Pictures are to be dropped. Everything else in the listing gets copied exactly.

━━━━━━━━━━

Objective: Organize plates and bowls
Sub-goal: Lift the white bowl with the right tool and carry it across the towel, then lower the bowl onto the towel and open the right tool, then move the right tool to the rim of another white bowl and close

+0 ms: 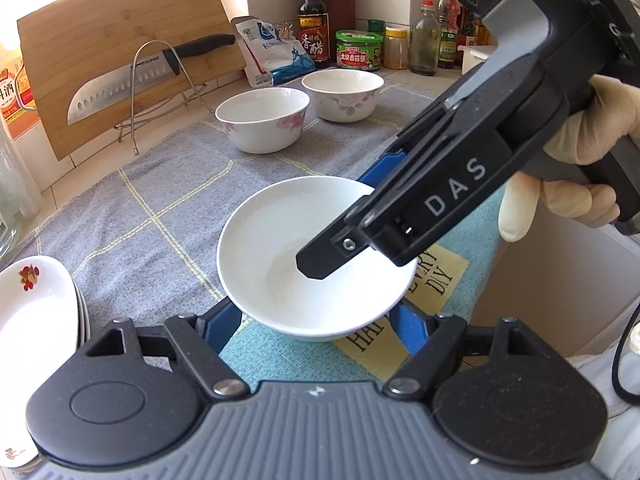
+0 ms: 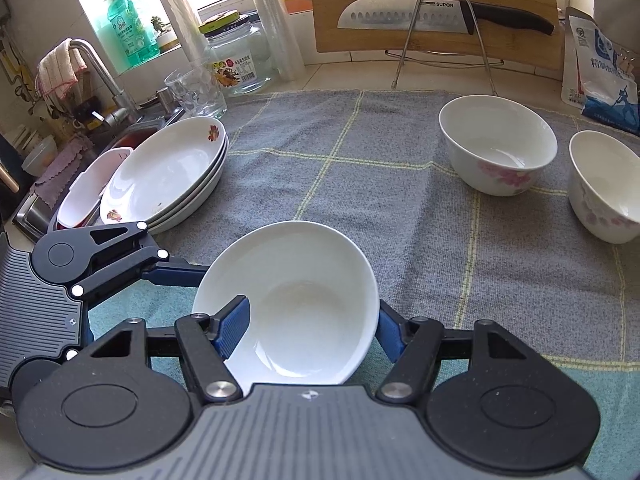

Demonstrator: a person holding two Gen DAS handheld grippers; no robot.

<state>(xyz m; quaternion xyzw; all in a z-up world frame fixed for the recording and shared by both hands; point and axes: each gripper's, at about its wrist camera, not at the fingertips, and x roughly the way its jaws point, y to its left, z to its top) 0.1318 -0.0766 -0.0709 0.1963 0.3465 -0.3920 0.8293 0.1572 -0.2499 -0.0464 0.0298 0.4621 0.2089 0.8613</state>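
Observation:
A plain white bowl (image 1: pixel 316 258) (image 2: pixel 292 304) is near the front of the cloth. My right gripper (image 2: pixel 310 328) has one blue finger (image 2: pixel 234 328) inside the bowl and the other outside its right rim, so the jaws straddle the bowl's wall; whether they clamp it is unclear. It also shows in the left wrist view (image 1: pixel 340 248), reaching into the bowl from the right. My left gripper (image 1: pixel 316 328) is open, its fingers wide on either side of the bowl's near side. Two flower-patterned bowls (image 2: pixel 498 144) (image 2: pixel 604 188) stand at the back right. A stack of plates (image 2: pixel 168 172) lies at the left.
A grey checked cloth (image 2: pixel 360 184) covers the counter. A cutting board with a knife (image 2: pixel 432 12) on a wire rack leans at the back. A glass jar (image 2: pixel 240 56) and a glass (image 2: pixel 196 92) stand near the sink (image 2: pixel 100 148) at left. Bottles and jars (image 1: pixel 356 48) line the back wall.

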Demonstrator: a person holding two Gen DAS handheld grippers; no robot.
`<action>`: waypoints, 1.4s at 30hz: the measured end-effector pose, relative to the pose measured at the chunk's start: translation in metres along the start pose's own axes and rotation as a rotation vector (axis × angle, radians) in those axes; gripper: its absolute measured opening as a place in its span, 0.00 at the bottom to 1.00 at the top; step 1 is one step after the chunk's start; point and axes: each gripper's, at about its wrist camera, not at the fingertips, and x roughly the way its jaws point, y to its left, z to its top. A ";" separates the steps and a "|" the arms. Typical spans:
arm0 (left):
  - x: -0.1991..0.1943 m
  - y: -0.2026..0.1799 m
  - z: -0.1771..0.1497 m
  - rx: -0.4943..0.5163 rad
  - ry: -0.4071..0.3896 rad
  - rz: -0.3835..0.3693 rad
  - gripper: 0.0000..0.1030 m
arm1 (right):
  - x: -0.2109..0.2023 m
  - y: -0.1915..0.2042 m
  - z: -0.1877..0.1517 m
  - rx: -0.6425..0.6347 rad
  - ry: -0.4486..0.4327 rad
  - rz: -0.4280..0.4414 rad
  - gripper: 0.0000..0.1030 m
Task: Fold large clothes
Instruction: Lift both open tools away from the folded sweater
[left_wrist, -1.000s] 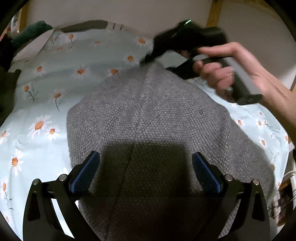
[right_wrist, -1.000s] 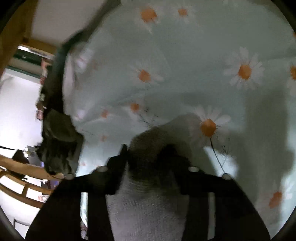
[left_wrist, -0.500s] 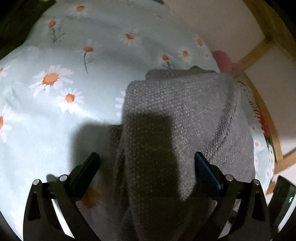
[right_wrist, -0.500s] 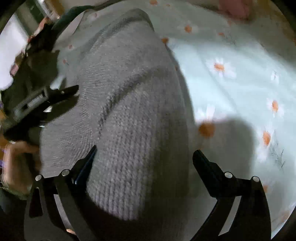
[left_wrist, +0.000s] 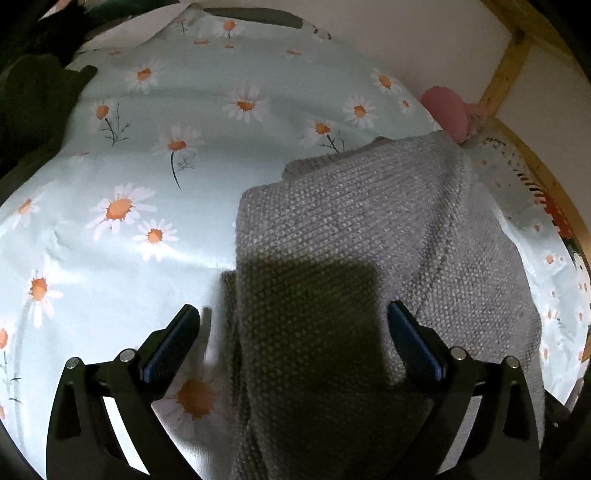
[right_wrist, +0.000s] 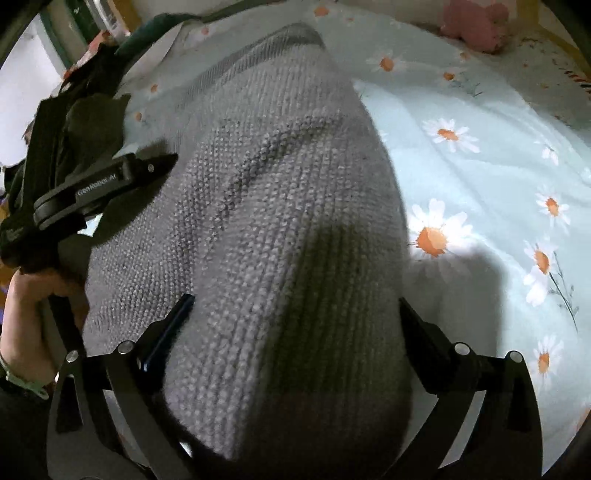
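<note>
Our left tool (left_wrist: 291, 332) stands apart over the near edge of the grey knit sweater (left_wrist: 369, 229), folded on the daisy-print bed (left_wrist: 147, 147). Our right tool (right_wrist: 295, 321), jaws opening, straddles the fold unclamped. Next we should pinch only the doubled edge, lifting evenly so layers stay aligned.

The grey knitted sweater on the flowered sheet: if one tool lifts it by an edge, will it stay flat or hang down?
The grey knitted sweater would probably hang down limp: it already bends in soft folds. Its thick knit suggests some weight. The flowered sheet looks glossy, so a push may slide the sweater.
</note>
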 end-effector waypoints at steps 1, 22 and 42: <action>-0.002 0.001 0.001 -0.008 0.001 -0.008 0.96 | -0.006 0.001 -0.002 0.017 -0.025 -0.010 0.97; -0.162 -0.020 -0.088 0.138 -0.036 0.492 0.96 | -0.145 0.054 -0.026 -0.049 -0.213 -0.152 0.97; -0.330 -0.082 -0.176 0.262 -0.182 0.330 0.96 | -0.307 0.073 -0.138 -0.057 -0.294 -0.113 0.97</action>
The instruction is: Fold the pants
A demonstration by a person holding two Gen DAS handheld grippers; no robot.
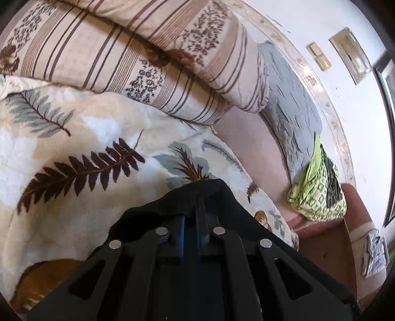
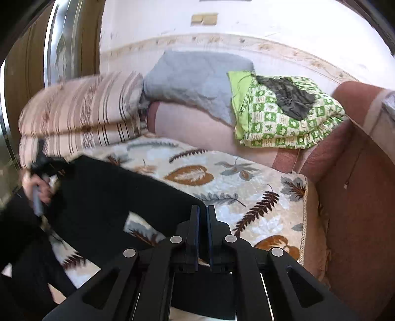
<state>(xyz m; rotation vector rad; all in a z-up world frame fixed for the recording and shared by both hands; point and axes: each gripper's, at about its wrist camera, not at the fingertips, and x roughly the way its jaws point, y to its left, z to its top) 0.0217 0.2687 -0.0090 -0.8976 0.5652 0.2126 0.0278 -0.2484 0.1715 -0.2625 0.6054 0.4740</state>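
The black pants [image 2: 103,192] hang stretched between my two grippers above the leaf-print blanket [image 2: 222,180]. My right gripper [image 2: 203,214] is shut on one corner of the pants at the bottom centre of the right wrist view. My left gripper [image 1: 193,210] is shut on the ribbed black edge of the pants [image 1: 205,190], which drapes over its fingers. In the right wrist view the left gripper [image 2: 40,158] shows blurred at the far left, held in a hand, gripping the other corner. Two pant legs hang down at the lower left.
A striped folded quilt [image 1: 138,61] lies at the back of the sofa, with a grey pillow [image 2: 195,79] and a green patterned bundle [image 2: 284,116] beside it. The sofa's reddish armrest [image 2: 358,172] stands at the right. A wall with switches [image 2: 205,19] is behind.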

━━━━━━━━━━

**Reply to the task:**
Objective: Organize plates and bowls
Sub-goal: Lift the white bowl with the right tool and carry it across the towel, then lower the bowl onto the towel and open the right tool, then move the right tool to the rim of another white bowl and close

+0 ms: 
+0 ms: 

Demonstrator: a person holding two Gen DAS handheld grippers; no robot.

<state>(xyz m; quaternion xyzw; all in a z-up world frame fixed for the recording and shared by both hands; point and axes: each gripper's, at about its wrist camera, not at the fingertips, and x roughly the way its jaws point, y to its left, z to its top) 0.1318 -0.0766 -0.0709 0.1963 0.3465 -0.3920 0.8293 0.1572 -0.2499 -0.0464 0.0298 0.4621 0.2089 0.8613</state>
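Observation:
A plain white bowl (image 1: pixel 316 258) (image 2: pixel 292 304) is near the front of the cloth. My right gripper (image 2: pixel 310 328) has one blue finger (image 2: pixel 234 328) inside the bowl and the other outside its right rim, so the jaws straddle the bowl's wall; whether they clamp it is unclear. It also shows in the left wrist view (image 1: pixel 340 248), reaching into the bowl from the right. My left gripper (image 1: pixel 316 328) is open, its fingers wide on either side of the bowl's near side. Two flower-patterned bowls (image 2: pixel 498 144) (image 2: pixel 604 188) stand at the back right. A stack of plates (image 2: pixel 168 172) lies at the left.
A grey checked cloth (image 2: pixel 360 184) covers the counter. A cutting board with a knife (image 2: pixel 432 12) on a wire rack leans at the back. A glass jar (image 2: pixel 240 56) and a glass (image 2: pixel 196 92) stand near the sink (image 2: pixel 100 148) at left. Bottles and jars (image 1: pixel 356 48) line the back wall.
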
Demonstrator: a person holding two Gen DAS handheld grippers; no robot.
`<action>`: waypoints, 1.4s at 30hz: the measured end-effector pose, relative to the pose measured at the chunk's start: translation in metres along the start pose's own axes and rotation as a rotation vector (axis × angle, radians) in those axes; gripper: its absolute measured opening as a place in its span, 0.00 at the bottom to 1.00 at the top; step 1 is one step after the chunk's start; point and axes: each gripper's, at about its wrist camera, not at the fingertips, and x roughly the way its jaws point, y to its left, z to its top. A ";" separates the steps and a "|" the arms. Typical spans:
arm0 (left):
  - x: -0.1991..0.1943 m
  - y: -0.2026..0.1799 m
  - z: -0.1771..0.1497 m
  - rx: -0.4943..0.5163 rad
  - ry: -0.4071..0.3896 rad
  - rz: -0.3835..0.3693 rad
  - gripper: 0.0000..0.1030 m
arm1 (right):
  - x: -0.2109..0.2023 m
  - y: -0.1915..0.2042 m
  - z: -0.1877..0.1517 m
  - rx: -0.6425..0.6347 rad
  - ry: -0.4486..0.4327 rad
  - rz: -0.4280..0.4414 rad
  - gripper: 0.0000..0.1030 m
Task: Fold large clothes
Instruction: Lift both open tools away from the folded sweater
[left_wrist, -1.000s] 
[right_wrist, -1.000s] 
[left_wrist, -0.500s] 
[right_wrist, -0.500s] 
[left_wrist, +0.000s] 
[right_wrist, +0.000s] 
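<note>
Our left tool (left_wrist: 291, 332) stands apart over the near edge of the grey knit sweater (left_wrist: 369, 229), folded on the daisy-print bed (left_wrist: 147, 147). Our right tool (right_wrist: 295, 321), jaws opening, straddles the fold unclamped. Next we should pinch only the doubled edge, lifting evenly so layers stay aligned.

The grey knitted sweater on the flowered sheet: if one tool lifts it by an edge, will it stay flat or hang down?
The grey knitted sweater would probably hang down limp: it already bends in soft folds. Its thick knit suggests some weight. The flowered sheet looks glossy, so a push may slide the sweater.
</note>
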 end-effector waypoints at steps 1, 22 and 42: <action>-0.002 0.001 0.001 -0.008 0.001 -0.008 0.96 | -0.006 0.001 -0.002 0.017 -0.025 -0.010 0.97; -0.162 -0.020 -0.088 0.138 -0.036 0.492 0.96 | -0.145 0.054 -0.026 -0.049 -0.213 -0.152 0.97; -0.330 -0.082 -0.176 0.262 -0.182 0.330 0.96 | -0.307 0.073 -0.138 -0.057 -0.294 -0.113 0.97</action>
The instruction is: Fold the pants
A demonstration by a person holding two Gen DAS handheld grippers; no robot.
<state>(xyz m; rotation vector rad; all in a z-up world frame fixed for the recording and shared by both hands; point and axes: each gripper's, at about its wrist camera, not at the fingertips, and x roughly the way its jaws point, y to its left, z to its top) 0.0217 0.2687 -0.0090 -0.8976 0.5652 0.2126 0.0278 -0.2484 0.1715 -0.2625 0.6054 0.4740</state>
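The black pants [image 2: 103,192] hang stretched between my two grippers above the leaf-print blanket [image 2: 222,180]. My right gripper [image 2: 203,214] is shut on one corner of the pants at the bottom centre of the right wrist view. My left gripper [image 1: 193,210] is shut on the ribbed black edge of the pants [image 1: 205,190], which drapes over its fingers. In the right wrist view the left gripper [image 2: 40,158] shows blurred at the far left, held in a hand, gripping the other corner. Two pant legs hang down at the lower left.
A striped folded quilt [image 1: 138,61] lies at the back of the sofa, with a grey pillow [image 2: 195,79] and a green patterned bundle [image 2: 284,116] beside it. The sofa's reddish armrest [image 2: 358,172] stands at the right. A wall with switches [image 2: 205,19] is behind.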

For this exercise, nothing further remains.